The Arab political leadership quickly responded by warning against any act of revenge or physical or verbal harm by individuals from both communities. MK Ayman Odeh, former chair of the Joint List and the current leader of the Hadash-Ta’al faction in the Knesset, was among the first political leaders who called Arab citizens to refrain from sharing any inflammatory materials in their social media profiles. Still, the tension between the two communities has overshadowed the public sphere.

It should be noted that Arab Israeli society has paid a heavy price in the current confrontation between Israel and Hamas. 20 Arab citizens were murdered by Hamas terrorists during the attack on October 7th or by Hamas rocket launches in the ensuing days. Most of the victims are Bedouin residents who live in the south of the country in settlements that were directly hit by Hamas’ rockets. These small communities, known as “unrecognized villages,” lack basic infrastructure that includes, among other things, shelters against rocket attacks. Moreover, several Bedouin inhabitants have been abducted by Hamas and are still kept hostage in Gaza.

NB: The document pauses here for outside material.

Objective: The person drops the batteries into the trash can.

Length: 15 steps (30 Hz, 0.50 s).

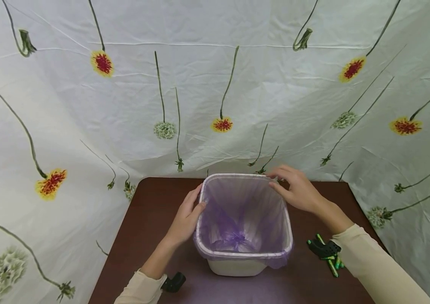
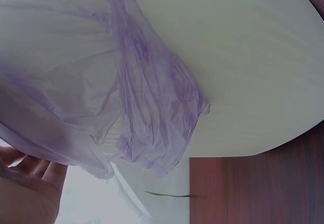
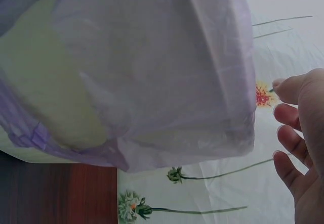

The political mainstream in Arab society identifies with the Palestinian cause, namely the struggle for a two-state solution and peace between Israel and the Palestinians. The vast majority of Arab citizens strongly criticizes Hamas’ practices and completely rejects Hamas’ militant approach to the Israeli-Palestinian conflict. Many Arab Israelis even consider the events of October 7th a severe blow to the Palestinian cause, by delegitimizing its moral values and political approach to the conflict. A poll among Arab citizens during the first week after the October 7th events found that 77% of the respondents opposed the terror attack and 85% opposed the kidnapping of civilians, including women and children. About 53% of the respondents said that the terror attack harmed the chances of reaching a settlement between Israel and the Palestinians.[1]

A large portion of Arab society, which is predominantly Muslim, identifies with the Islamic movement in Israel. Hamas and the Islamic movement, both Palestinian offshoots of the Muslim Brotherhood movement established in the 1920’s in Egypt, share similar social and religious values. Politically however, the Islamic movement stands in complete contrast to Hamas. MK Mansour Abbas, head of the United Arab List – a political party of the Islamic movement – explicitly condemned the Hamas attack. In one of his televised interviews, he emphasized that the Hamas attack of October 7th stands in complete contrast with the religious principles and moral values of Islam.

The Islamic movement, one of the largest social and religious organizations in Arab society, also organized transport convoys for Arab-Israeli students studying at universities across the country to their homes to avoid any harm to those living in Jewish cities. The traumatic clashes between Arabs and Jews in May 2021 still resonate in the back of the mind of many Arab citizens. As a result, the Arab political leadership explicitly warned against any act of revenge, physical or verbal harm by Jews against Arabs or by Arabs against Jews.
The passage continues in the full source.